* **INSTRUCTIONS FOR THE TASK**
Could you reproduce, from the records below, everything from the line with "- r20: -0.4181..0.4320" down to the line with "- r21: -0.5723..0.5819", keeping both of those lines and changing nothing?

* **RECORDS SUPPLIED**
----

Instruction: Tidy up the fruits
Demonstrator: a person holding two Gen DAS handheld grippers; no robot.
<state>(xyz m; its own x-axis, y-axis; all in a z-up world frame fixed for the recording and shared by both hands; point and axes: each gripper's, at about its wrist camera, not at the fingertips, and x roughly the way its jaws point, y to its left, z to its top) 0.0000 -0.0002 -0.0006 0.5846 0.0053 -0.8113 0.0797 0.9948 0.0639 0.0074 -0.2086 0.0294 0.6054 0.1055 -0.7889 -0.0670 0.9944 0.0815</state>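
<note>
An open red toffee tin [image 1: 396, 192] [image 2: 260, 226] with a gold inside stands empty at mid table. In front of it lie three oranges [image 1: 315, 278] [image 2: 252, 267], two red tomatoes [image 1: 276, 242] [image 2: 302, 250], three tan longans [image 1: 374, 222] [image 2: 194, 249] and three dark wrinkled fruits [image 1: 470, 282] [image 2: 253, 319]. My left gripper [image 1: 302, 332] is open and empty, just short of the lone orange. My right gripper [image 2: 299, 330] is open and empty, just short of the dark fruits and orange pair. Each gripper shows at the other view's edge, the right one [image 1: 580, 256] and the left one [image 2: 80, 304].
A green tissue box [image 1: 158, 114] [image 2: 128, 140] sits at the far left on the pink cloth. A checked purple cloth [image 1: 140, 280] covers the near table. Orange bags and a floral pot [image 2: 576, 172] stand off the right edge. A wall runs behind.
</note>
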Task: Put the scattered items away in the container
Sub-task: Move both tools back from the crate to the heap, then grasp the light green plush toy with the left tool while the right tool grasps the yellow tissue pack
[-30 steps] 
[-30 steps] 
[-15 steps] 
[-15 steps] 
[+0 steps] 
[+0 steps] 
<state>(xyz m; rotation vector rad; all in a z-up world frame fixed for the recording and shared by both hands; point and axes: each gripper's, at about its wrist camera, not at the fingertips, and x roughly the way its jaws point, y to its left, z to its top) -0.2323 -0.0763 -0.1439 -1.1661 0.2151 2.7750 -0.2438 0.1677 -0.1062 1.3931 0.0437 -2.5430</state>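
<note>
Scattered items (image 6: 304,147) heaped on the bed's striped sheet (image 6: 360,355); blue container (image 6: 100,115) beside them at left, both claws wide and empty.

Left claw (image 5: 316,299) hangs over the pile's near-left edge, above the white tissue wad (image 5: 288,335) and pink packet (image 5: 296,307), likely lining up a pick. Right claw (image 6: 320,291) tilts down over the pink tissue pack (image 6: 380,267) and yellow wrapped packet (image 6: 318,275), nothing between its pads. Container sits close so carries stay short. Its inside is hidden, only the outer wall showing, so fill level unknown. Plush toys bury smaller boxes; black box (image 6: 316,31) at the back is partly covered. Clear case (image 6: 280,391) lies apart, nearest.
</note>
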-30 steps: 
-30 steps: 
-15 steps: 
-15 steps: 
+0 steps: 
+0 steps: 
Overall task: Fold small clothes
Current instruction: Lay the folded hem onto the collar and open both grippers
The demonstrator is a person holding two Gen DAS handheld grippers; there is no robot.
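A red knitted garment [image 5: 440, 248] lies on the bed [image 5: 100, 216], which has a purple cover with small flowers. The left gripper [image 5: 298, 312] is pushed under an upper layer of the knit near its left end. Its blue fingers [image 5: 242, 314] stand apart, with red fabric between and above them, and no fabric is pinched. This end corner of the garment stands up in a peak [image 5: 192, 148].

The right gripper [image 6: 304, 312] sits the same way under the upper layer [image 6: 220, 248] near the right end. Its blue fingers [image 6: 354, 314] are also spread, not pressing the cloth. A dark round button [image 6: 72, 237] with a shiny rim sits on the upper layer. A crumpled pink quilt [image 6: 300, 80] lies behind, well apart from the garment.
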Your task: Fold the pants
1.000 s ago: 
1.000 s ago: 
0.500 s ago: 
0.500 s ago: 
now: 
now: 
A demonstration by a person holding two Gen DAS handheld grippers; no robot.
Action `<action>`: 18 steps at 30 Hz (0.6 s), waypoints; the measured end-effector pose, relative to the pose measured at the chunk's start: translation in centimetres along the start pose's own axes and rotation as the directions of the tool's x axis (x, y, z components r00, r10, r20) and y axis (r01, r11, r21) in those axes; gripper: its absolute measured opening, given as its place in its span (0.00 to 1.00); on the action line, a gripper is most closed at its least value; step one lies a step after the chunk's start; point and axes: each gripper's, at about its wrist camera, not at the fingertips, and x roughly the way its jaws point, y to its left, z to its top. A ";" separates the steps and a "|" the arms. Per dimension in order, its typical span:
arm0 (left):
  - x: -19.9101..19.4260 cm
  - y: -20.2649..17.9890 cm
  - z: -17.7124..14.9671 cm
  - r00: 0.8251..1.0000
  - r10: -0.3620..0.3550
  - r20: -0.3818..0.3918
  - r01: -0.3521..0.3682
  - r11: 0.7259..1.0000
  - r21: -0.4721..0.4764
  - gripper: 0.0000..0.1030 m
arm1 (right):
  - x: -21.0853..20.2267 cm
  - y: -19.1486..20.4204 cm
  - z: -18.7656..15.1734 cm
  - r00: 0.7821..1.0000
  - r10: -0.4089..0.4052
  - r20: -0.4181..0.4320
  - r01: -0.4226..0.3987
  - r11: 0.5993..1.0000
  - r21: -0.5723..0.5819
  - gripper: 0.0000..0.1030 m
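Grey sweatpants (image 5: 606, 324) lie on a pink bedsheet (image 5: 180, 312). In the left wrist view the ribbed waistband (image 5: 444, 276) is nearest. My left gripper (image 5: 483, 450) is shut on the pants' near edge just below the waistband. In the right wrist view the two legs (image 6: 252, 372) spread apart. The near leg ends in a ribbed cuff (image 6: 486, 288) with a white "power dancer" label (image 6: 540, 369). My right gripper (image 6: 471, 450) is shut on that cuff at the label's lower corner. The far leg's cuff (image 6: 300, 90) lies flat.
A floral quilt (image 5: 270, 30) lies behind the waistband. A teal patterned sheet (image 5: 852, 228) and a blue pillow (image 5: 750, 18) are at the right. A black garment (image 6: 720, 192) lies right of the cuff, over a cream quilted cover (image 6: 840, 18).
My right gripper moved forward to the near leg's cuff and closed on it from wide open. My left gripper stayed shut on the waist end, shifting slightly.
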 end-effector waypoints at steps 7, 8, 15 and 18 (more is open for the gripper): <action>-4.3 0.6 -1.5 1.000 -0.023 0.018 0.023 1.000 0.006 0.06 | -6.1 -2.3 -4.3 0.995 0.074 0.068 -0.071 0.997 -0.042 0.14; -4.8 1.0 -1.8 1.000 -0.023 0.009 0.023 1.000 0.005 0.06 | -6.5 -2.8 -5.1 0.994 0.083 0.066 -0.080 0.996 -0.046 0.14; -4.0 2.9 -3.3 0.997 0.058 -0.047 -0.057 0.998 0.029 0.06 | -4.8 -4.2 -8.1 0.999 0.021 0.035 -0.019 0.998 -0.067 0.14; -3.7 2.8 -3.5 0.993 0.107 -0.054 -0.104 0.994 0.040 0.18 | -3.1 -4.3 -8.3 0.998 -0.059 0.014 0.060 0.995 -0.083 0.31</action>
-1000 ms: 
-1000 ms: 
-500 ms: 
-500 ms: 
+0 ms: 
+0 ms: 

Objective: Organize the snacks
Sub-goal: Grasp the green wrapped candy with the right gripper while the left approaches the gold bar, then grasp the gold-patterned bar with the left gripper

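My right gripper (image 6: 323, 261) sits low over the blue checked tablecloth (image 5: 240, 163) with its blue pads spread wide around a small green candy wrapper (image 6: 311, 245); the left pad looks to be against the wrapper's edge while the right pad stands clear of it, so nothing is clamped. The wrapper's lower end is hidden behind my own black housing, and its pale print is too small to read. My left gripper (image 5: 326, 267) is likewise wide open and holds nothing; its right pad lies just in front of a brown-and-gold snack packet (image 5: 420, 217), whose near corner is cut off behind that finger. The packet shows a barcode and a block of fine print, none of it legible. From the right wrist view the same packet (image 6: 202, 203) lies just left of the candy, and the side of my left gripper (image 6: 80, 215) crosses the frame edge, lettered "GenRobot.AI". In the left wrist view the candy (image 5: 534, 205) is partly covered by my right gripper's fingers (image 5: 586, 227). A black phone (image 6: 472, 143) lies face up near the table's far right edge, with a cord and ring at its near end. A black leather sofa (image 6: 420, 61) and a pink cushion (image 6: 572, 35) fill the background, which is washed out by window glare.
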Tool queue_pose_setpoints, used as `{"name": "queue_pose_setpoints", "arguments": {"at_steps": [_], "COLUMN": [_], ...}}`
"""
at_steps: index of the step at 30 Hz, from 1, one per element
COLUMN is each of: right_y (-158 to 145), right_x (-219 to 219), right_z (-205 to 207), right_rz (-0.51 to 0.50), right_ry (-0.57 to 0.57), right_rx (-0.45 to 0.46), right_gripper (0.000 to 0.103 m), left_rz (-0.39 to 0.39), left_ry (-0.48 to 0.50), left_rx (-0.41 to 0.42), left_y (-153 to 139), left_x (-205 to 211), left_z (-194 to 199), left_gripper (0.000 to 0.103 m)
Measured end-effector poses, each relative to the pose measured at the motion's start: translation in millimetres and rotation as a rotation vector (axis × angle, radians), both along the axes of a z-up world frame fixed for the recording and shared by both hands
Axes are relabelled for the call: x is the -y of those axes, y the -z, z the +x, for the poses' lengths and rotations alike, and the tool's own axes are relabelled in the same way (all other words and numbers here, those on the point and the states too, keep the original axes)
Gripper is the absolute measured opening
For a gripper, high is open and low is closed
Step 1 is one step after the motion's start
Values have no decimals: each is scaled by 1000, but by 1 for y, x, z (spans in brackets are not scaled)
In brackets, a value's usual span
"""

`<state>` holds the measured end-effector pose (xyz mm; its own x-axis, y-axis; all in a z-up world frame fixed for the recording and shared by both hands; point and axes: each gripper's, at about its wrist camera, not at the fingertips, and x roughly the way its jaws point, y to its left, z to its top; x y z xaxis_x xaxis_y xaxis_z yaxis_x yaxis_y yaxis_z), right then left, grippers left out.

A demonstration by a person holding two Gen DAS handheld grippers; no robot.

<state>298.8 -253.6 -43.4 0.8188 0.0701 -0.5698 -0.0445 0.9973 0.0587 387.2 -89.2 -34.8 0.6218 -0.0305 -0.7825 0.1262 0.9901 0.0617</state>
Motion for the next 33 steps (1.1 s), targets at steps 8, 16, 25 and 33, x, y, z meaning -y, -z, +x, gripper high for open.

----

* **REPLY TO THE TASK**
  - r20: -0.4181..0.4320
  - r01: -0.4226..0.3987
  - r11: 0.5993..1.0000
  - r21: -0.5723..0.5819

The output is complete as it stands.